Ms. Ring also attacks the additional limitation to only occasionally operating foot controls with the bilateral lower extremities. (Pl.'s Br., ECF #14, PageID 404). She asserts that because she has pain when using the pedals while driving, it also means that she cannot stand/walk for six hours. (Id.). I find no merit to this argument. Pain while driving, seated, and operating foot pedals is an activity distinct from standing and walking. It was reasonable for the ALJ to include an additional limitation specific to Ms.
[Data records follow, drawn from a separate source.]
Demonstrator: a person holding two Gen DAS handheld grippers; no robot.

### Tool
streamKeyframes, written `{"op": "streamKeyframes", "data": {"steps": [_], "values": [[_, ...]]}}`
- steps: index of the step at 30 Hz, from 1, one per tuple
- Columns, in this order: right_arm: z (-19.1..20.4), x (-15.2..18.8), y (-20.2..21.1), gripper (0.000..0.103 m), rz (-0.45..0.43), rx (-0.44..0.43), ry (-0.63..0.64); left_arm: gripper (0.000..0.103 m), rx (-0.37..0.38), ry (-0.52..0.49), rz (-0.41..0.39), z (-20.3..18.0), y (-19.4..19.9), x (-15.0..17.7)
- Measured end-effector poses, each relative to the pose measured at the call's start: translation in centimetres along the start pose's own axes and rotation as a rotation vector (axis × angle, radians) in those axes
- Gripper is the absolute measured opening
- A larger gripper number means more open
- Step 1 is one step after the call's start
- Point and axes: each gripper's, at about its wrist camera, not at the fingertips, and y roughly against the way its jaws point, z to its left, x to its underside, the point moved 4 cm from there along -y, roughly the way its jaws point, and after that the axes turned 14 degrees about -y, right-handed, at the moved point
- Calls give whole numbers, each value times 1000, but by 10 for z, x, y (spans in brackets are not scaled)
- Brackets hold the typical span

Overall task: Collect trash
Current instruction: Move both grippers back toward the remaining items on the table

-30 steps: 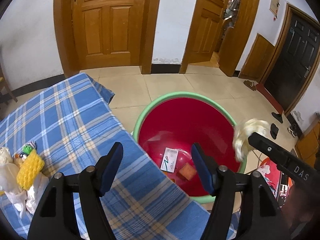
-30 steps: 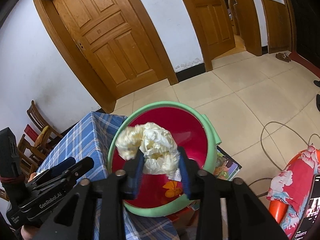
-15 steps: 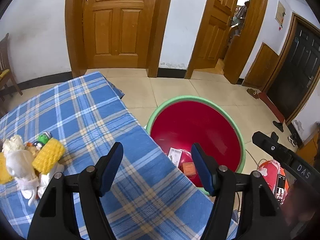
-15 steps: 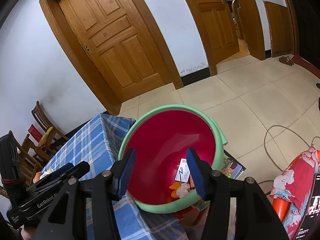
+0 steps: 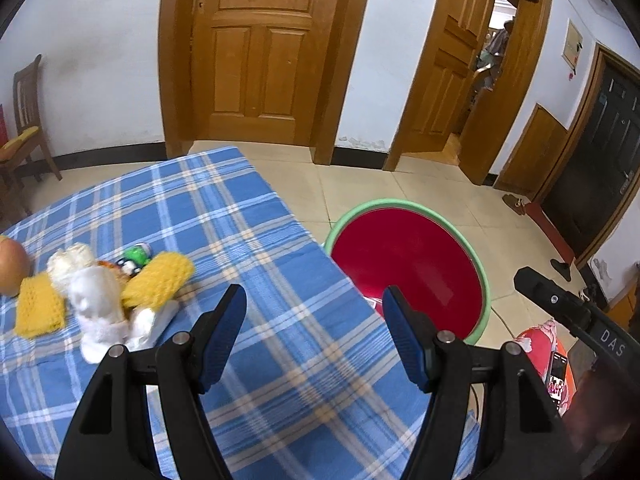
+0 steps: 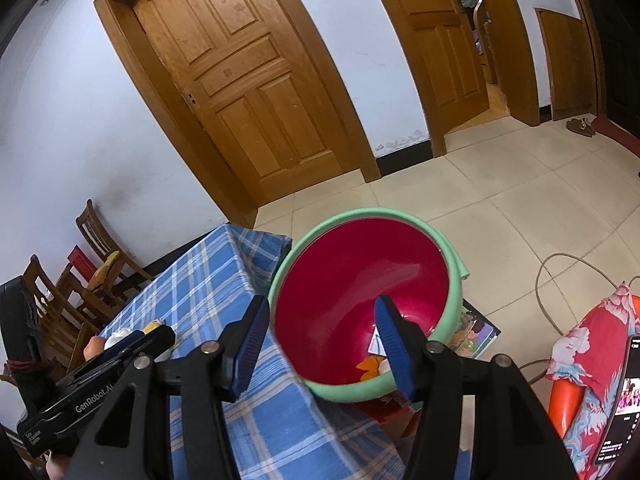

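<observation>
A red basin with a green rim [image 5: 408, 264] [image 6: 360, 280] stands on the floor beside the table's right edge; a white card and orange scraps [image 6: 374, 354] lie in its bottom. A heap of trash lies on the blue plaid tablecloth [image 5: 240, 240] at the left: yellow foam nets [image 5: 158, 280], white crumpled wrappers [image 5: 96, 304], a small green item [image 5: 136, 255]. My left gripper [image 5: 314, 312] is open and empty above the cloth, right of the heap. My right gripper [image 6: 320, 320] is open and empty above the basin.
An orange fruit [image 5: 12, 266] lies at the table's left edge. Wooden chairs [image 6: 100, 256] stand by the wall. A red flowered object [image 6: 592, 364] and a cable [image 6: 568, 280] lie on the tiled floor right of the basin. Wooden doors [image 5: 260, 52] are behind.
My right gripper opened and the crumpled white wad it held dropped into the basin. My left gripper swung left over the table, bringing the trash heap more into view.
</observation>
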Motion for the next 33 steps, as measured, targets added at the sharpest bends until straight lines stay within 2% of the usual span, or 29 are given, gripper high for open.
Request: {"op": "streamKeyframes", "data": {"steps": [16,33], "values": [[32,27,7,61,35,-54,56,70,-77,74,-37,44,44,23],[65,54,-6,61,90,-82,107,70,-185,179,-63,108,82,52]]}}
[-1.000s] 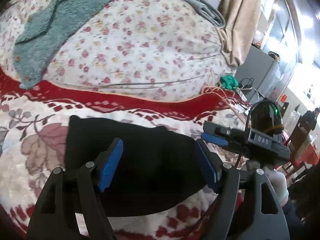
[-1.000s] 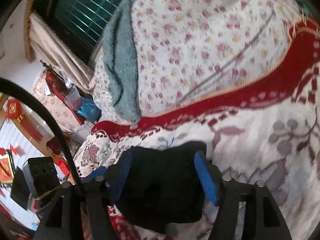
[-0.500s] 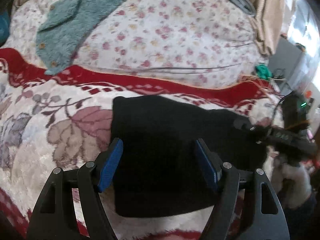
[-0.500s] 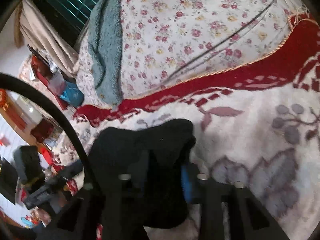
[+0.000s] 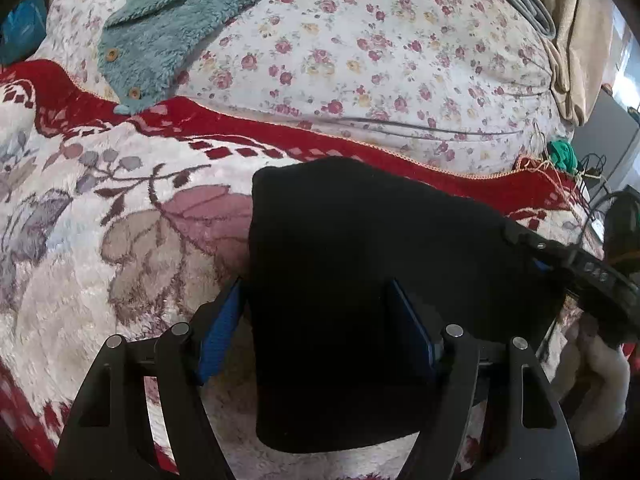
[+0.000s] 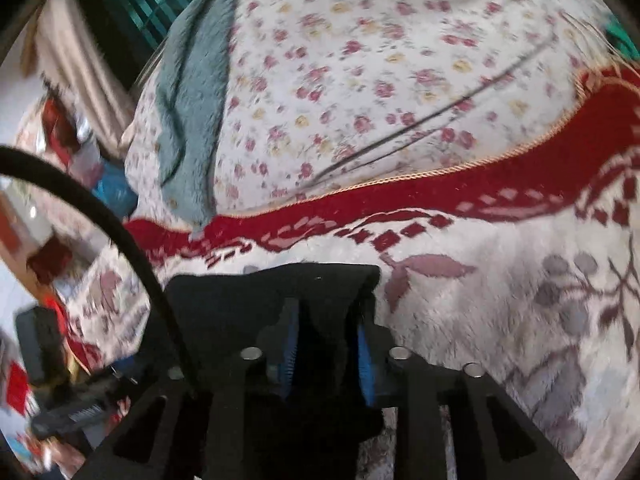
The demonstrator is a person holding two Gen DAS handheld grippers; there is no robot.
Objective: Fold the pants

Ring's testimony while not extending her decision beyond that specific need. See Her v. Comm'r of Soc. Sec., 203 F.3d 388, 389-90 (6th Cir. 1999) (“Even if the evidence could also support another conclusion, the decision of the Administrative Law Judge must stand if the evidence could reasonably support the conclusion reached.”).
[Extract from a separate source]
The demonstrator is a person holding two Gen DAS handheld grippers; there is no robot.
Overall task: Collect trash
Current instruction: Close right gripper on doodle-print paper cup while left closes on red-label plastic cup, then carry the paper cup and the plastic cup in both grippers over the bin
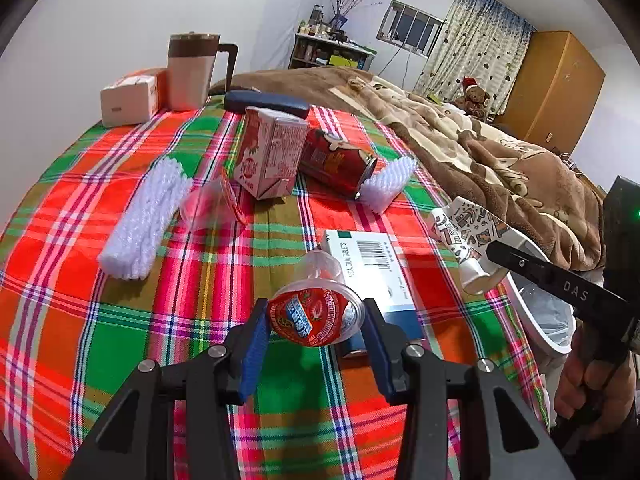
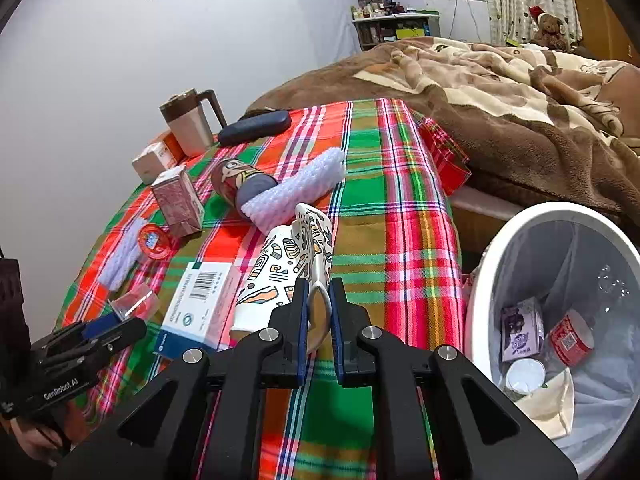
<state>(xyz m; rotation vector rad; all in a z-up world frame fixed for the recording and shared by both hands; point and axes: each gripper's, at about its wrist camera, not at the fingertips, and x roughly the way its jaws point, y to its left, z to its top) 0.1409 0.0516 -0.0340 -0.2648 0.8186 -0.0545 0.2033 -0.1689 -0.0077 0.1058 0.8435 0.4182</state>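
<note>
My left gripper (image 1: 316, 307) has its blue pads against both sides of a clear jelly cup (image 1: 308, 320) with a red foil lid, just above the plaid tablecloth (image 1: 120, 340). My right gripper (image 2: 320, 320) is shut on the rim of a crushed patterned paper cup (image 2: 280, 264), near the table's right edge. The left wrist view shows that paper cup (image 1: 460, 236) at the right gripper's tip. A white trash bin (image 2: 480, 280) stands beside the table on the right, holding several pieces of trash.
On the cloth lie a red milk carton (image 1: 268, 152), a tipped can (image 1: 336, 164), two white foam nets (image 1: 144, 220) (image 1: 390, 184), another jelly cup (image 1: 208, 208) and a tablets box (image 1: 368, 268). A mug (image 1: 192, 72), a small box (image 1: 128, 98) and a dark case (image 1: 266, 104) sit at the back. Beyond is a bed with a brown blanket (image 2: 520, 112).
</note>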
Conclusion and Recommendation
Following review of the arguments presented, the record, and the applicable law, I find the Commissioner's decision denying DIB supported by substantial evidence and recommend the decision be affirmed.
Objections, Review, and Appeal
Within 14 days after being served with a copy of this Report and Recommendation, a party may serve and file specific written objections to the proposed findings and recommendations of the Magistrate Judge. See Fed. R. Civ. P. 72(b)(2); see also 28 U.S.C. § 636(b)(1); Local Civ. R. 72.3(b). Properly asserted objections shall be reviewed de novo by the assigned district judge.
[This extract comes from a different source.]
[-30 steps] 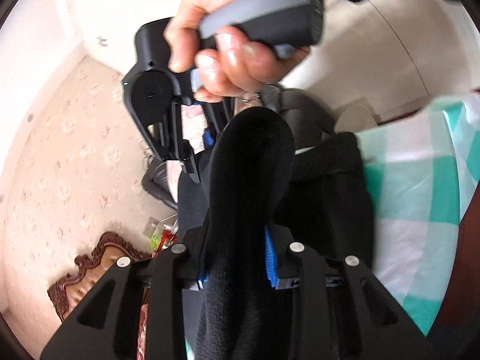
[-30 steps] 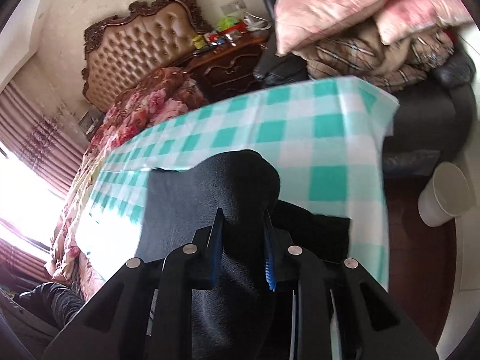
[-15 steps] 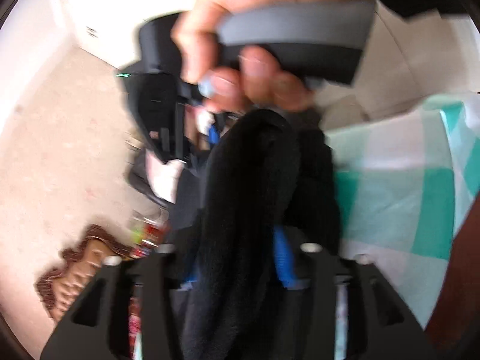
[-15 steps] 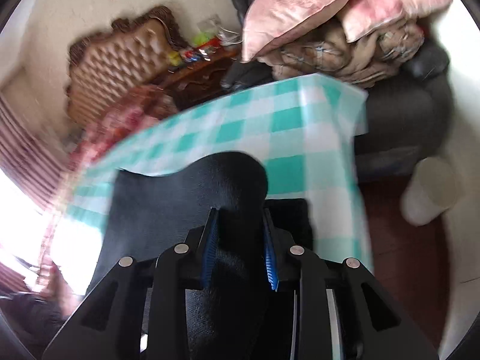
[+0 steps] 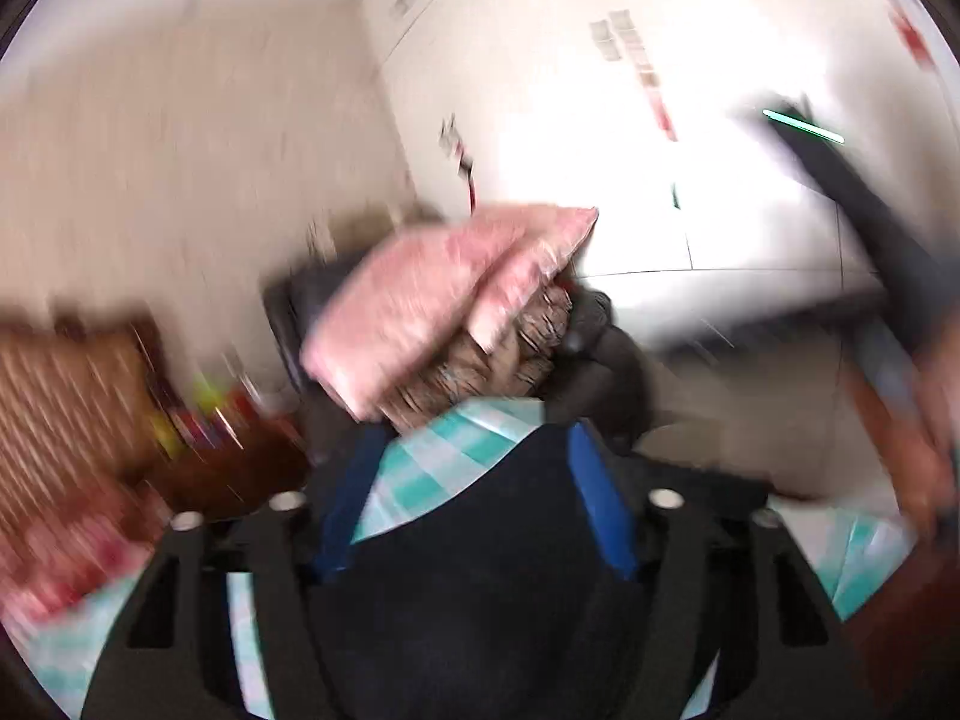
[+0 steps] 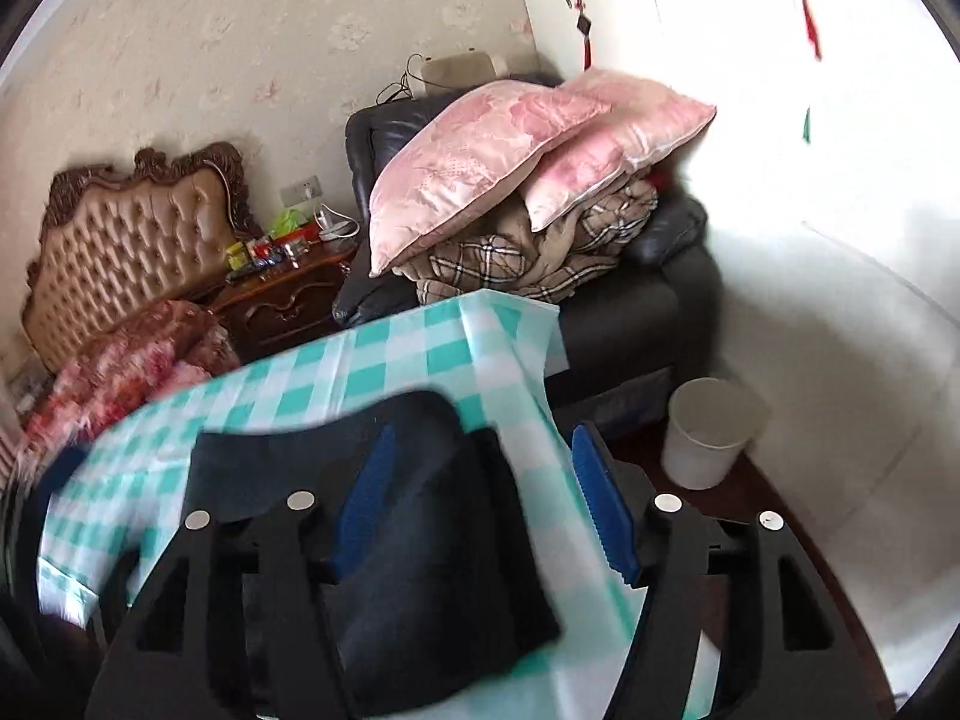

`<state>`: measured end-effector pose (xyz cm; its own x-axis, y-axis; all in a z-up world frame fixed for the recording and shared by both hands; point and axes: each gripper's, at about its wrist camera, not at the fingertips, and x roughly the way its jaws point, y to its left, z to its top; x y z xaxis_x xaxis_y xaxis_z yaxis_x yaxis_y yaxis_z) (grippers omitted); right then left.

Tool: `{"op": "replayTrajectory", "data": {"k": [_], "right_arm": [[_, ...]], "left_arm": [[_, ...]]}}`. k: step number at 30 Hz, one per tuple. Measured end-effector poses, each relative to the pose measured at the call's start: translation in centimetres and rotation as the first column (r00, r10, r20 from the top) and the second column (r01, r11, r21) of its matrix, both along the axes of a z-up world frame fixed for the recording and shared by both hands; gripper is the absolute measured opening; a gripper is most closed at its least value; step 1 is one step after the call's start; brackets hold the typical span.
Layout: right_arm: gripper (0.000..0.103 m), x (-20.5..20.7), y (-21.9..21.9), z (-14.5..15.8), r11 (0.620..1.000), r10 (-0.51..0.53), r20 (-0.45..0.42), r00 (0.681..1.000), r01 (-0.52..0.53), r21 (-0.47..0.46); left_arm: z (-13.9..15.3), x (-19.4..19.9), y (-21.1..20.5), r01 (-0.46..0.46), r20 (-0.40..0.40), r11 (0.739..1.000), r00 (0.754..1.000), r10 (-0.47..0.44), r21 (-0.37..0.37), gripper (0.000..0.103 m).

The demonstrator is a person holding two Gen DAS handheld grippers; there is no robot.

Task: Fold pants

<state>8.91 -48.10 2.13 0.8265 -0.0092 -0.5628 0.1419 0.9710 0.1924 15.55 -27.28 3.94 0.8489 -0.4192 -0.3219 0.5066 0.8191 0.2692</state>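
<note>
Since a second ago both of our grippers have let go of the dark fabric they were clamped on and swung toward the armchair corner.

Left wrist view, heavily blurred: our left gripper has its blue pads apart and its jaws are closing. The black pants lie low between and beneath the fingers; we cannot tell whether the pads touch them. Beyond is the checked tablecloth, then pink pillows on the far armchair. At the right edge a hand shows as a smear.

Right wrist view: our right gripper has jaws wide and opening, gripping nothing. The pants lie folded on the near part of the checked tablecloth, under the left pad and clear of the right one. A white bin stands on the floor to the right, near the dark armchair piled with pink pillows. Far left stands a tufted headboard.
</note>
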Motion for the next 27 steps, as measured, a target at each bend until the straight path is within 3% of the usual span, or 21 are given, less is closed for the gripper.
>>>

Failure to file objections within the specified time may result in the forfeiture or waiver of the right to raise the issue on appeal, either to the district judge or in a subsequent appeal to the United States Court of Appeals, depending on how or whether the party responds to the Report and Recommendation. Berkshire v. Dahl , 928 F.3d 520, 530 (6th Cir. 2019). Objections must be specific and not merely indicate a general objection to the entirety of the Report and Recommendation; “a general objection has the same effect as would a failure to object.” Howard v. Sec'y of Health and Hum. Servs. , 932 F.2d 505, 509 (6th Cir. 1991). Objections should focus on specific concerns and not merely restate the arguments in briefs submitted to the Magistrate Judge. “A reexamination of the exact same argument that was presented to the Magistrate Judge without specific objections ‘wastes judicial resources rather than saving them and runs contrary to the purpose of the Magistrates Act.'” Overholt v. Green , No. 1:17-CV-00186, 2018 WL 3018175, at *2 (W.D. Ky. June 15, 2018) (quoting Howard , 932 F.2d at 509). The failure to assert specific objections may in rare cases be excused in the interest of justice. See United States v. Wandahsega , 924 F.3d 868, 878-79 (6th Cir. 2019).